In this area, Native Americans of the Woodland Culture of 800 to 1200 A.D. sculpted earthen "effigy" mounds on ridge tops, in the shapes of animals, to celebrate their oneness with Mother Earth. Many of these mounds remain today as a monument to these people and a reminder to us that we are also of the earth.
In 1673, the first white men to see what is now Iowa, explorer Louis Joliet and Father James Marquette, reached the mouth of the Wisconsin River and beheld the great, unknown river now known as the Mississippi. After the Louisiana Purchase, the government sent Zebulon Pike in 1805 to explore the Mississippi valley and select locations suitable for military posts. Pike recognized the park site as an important, strategic point, and an excellent location for a fort. The government agreed on the vicinity but selected the prairie around Prairie du Chien (now Wisconsin) for the fort. Several years later, Pike was again sent westward by the government and named Pikes Peak in Colorado.

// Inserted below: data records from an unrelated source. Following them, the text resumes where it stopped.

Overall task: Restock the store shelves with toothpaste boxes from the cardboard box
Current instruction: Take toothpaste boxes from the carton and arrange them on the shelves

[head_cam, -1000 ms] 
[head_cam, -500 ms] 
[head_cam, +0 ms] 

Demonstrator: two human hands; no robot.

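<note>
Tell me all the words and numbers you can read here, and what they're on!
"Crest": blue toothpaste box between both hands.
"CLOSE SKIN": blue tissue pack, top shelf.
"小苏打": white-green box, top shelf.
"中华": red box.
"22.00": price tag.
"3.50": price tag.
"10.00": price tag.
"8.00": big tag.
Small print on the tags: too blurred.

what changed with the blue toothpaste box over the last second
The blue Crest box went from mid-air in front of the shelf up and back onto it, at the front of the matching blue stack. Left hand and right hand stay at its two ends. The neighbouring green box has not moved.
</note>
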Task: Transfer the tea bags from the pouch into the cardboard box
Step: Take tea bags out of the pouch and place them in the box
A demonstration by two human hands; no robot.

In 1837, Alexander McGregor established a ferry across the Mississippi River. McGregor's Landing was established at the site of the town that now bears his name. When Mrs. Munn, the grand-niece of McGregor, died, her will provided that Pikes Peak be given to the federal government as a gift. The land had been inherited from McGregor. It was later conveyed by Congress to the State of Iowa and became Pikes Peak and Point Ann State Parks in 1935. Mrs. Munn had never allowed settlers on the land and as a result, the landscape at Pikes Peak today probably does not vary much from the way it was hundreds of years ago.